她笑夠了,心情可好,也該給男人一點面子,不至於讓他鬱悶。他們啊,她想怎麼捉弄就怎麼捉弄,但該給面子的時候還是會給的。

裴淵盯著她,緩緩道:“她確實,想戲弄我。”

他語氣又低又慢,帶著無奈的切齒,把字句揉碎了摻進疼膩:“她真的很壞。”

蘇遙手指一動,軟軟地和他對視,“想來是很壞的。”

哄哄他好了,她承認自己壞。

裴淵凝視著她,鋒利的眉眼柔和下來。

她臉上浮著紅暈,桃粉色的玉容氣色正好,不似平日病弱的模樣。

“蘇姑娘。”他喟嘆,察覺語氣不對,收斂好不合時宜的神色,指了指琴,“此琴名為華光,雖稱不上絕世好琴,但也是百裡挑一,蘇姑娘是懂琴之人,可否撫琴一曲,做個評價?”

蘇遙聽見華光的名字,攥住手指掃了一眼琴。

好啊,她用珍藏的法寶和樂詠上仙做交換,她都不肯把華光給她,還說華光誰也不會給,結果轉頭就給裴淵,好得很。
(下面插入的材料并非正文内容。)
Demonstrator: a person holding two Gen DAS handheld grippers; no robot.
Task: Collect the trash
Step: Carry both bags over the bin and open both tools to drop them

她還是第一次見到華光琴全貌,樂詠上仙藏得跟個什麼似的。裴淵的介紹未免低調,華光是真的稱得上絕世好琴,哪怕此刻被鎖住法力,那也是稀世奇珍。

她毫不掩飾她的興趣,對著裴淵點頭:“那我獻醜了。”

她的手指按上琴絃,試了一下音,眼裡的喜愛之情就要溢位來。

樂詠上仙不肯換給她又怎樣,總有人會送到她手裡。

她為裴淵演奏一首她在現代接觸的曲子,輕鬆歡快的曲調流瀉而出,帶著些許得意和感嘆,像只在林間自由自在地跳躍漫步的麋鹿。
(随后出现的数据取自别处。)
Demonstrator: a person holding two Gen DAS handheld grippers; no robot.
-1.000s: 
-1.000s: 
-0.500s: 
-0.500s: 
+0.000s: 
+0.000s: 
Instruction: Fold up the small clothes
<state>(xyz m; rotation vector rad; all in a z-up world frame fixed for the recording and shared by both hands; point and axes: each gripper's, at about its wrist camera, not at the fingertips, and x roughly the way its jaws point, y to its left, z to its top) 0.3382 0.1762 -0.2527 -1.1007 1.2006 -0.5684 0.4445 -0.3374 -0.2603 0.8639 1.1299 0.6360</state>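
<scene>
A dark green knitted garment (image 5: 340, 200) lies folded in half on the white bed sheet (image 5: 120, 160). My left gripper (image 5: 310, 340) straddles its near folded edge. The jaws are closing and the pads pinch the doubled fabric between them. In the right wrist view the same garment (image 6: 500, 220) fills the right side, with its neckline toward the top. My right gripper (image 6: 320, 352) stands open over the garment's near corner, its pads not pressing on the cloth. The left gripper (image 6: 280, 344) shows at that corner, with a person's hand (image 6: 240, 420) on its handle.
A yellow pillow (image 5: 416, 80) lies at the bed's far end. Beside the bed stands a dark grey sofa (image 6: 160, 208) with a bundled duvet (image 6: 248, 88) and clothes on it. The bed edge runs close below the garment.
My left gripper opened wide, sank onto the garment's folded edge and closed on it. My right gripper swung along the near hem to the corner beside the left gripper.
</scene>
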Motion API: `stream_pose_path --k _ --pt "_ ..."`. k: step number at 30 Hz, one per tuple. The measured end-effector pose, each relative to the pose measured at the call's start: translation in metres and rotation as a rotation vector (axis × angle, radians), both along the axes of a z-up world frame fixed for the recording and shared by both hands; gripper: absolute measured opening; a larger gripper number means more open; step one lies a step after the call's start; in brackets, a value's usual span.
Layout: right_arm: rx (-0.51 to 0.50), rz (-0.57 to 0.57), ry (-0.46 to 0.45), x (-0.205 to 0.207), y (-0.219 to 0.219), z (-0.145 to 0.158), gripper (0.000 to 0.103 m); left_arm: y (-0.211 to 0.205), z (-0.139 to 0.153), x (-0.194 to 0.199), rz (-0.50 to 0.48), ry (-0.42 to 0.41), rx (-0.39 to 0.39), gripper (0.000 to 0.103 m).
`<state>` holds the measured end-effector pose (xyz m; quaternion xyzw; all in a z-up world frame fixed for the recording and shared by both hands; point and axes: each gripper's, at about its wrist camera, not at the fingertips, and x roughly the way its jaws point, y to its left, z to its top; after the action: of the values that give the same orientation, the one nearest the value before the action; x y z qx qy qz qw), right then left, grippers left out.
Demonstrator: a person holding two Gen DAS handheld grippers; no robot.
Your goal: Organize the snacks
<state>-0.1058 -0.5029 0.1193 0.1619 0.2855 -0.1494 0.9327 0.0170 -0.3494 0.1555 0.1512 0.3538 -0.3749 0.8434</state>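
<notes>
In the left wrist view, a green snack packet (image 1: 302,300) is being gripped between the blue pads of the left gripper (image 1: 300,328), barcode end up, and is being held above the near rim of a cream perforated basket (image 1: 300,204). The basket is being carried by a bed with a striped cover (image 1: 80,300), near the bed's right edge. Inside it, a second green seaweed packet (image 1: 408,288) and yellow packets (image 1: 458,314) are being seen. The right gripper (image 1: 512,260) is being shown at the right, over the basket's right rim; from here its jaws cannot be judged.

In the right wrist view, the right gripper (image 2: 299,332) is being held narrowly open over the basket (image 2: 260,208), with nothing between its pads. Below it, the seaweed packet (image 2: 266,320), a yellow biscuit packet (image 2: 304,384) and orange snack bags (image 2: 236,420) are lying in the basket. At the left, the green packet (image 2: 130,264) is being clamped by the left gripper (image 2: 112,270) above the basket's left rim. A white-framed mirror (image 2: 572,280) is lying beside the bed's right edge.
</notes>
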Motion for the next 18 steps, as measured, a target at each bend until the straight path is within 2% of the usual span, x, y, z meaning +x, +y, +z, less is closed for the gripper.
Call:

撫琴的她彷彿變了個人,手腕明明還是那樣纖細脆弱,卻在此刻充滿力度,手臂在動作之間是遊刃有餘的自信。

這個時候她格外有魅力,裴淵無數次為這樣的她著過迷。

她因為身子不好,走快兩步都難受得喘氣,所以不愛走動,只喜歡在屋裡擺弄琴箏,每每撫琴之後,神色就落寞下來,偶爾在他懷裡撒嬌:“我想要一把更好的琴。”
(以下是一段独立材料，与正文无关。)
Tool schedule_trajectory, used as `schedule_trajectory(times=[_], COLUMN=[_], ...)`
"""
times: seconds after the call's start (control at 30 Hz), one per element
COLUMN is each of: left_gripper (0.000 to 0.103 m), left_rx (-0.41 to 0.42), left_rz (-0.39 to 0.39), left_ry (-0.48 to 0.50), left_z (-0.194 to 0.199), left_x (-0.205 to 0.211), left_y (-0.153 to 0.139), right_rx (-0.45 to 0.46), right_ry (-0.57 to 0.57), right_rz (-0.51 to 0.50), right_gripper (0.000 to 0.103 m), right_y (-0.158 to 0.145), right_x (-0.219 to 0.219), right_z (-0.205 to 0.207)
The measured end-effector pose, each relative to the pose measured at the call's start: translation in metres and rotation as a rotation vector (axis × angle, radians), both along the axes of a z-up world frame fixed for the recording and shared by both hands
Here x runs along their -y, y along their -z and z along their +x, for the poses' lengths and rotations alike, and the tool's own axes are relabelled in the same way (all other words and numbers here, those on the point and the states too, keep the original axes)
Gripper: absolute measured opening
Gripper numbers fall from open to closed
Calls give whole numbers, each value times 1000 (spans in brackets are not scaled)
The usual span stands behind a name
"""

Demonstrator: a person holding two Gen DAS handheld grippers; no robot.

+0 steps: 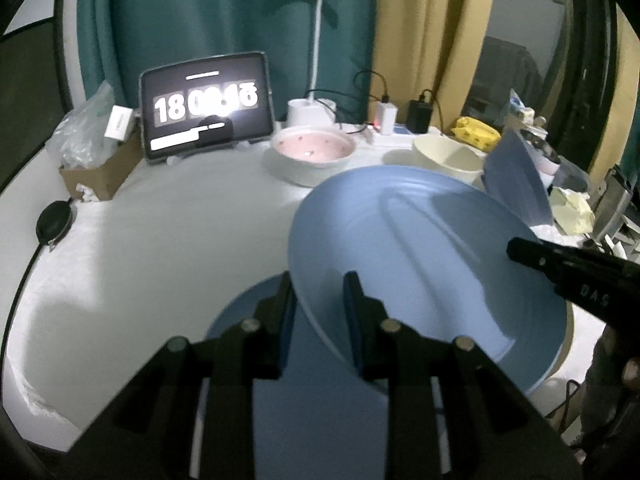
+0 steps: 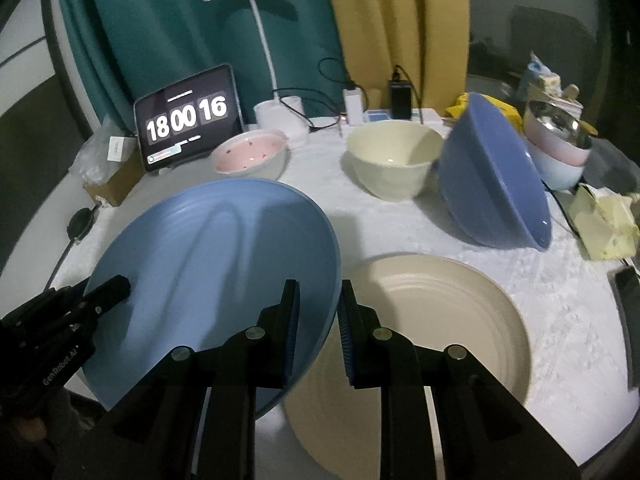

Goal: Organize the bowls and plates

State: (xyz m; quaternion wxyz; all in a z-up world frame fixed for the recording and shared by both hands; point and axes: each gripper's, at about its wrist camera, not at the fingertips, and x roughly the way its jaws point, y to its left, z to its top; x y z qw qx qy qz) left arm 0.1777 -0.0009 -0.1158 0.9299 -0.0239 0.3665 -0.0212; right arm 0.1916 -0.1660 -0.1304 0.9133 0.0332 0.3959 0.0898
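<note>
The left tool [image 1: 320, 312] is clenched on the near rim of a blue plate [image 1: 420, 248], one finger under the rim and one over it. The right tool [image 2: 318, 316] grips the opposite rim of the same plate, which fills the left half of the right wrist view. The plate is held tilted and clear of the bench [image 1: 160, 240], which carries a white cover.

In the left wrist view a second blue plate [image 1: 240, 312] lies flat beneath the left tool at lower centre. In the right wrist view a cream plate [image 2: 440, 320] lies flat on the bench at lower right, just beside the held plate.

Toward the top of the right wrist view, a pink bowl [image 2: 250, 156] stands upright at centre left and a cream bowl [image 2: 394, 160] stands upright at centre. A blue bowl [image 2: 492, 176] sits tipped on its side at upper right, its mouth facing right. Behind it, stacked pastel bowls [image 2: 558, 148] stand with a metal bowl on top.

A tablet [image 2: 188, 120] showing a clock stands at upper left, and a white desk lamp [image 2: 280, 116] stands next to it.
</note>
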Motion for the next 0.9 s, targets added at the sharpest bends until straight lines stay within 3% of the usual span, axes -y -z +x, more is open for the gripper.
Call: schedule_trajectory(times=[0.9], left_gripper=[27], left_rx=[-71], left_rz=[69], left_ry=[137], left_z=[-2], left_x=[94], left_y=[23], right_rx=[-31], right_ry=[128], right_rz=[52], right_gripper=[21], right_y=[27], right_x=[91], right_z=[-36])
他於是到處去找,那時的他只是個普通大夫,直到她去世,他都沒能找到更好的琴送她。

回到仙界,他第一件事就是去樂詠上仙宮殿裡,換取仙界最好的華光琴。

樂詠上仙分明不想給,抱著琴哭訴道:“其實這不是仙界最好的琴,您應該去找東仙界的無遙仙君,她的仙琴才是仙界第一,您去找她換吧!”

裴淵當時心想,拿到華光琴就去東仙界,收集好這兩把琴,都送給他的遙遙,她喜歡哪一個就用哪一個。

可後來,一走出宮殿,他的理智佔上風,把他瘋魔的執念狠狠壓下去,那一刻,他險些砸了華光琴,懊悔為情所困,阻礙大道。

裴淵看著她面上的歡喜,哪怕腦海針扎一樣尖銳地疼著,也剋制不住內心的滿足。

他喉間不知何時蔓延起血腥味,他一無所知,緩緩嚥下,只喟嘆:她喜歡,她喜歡就好。

他像一個普通男子,眼中只有他所愛之人。

他再一次將大道拋在腦後,目光從她的手指,緩緩定格在她含著笑意的眉眼。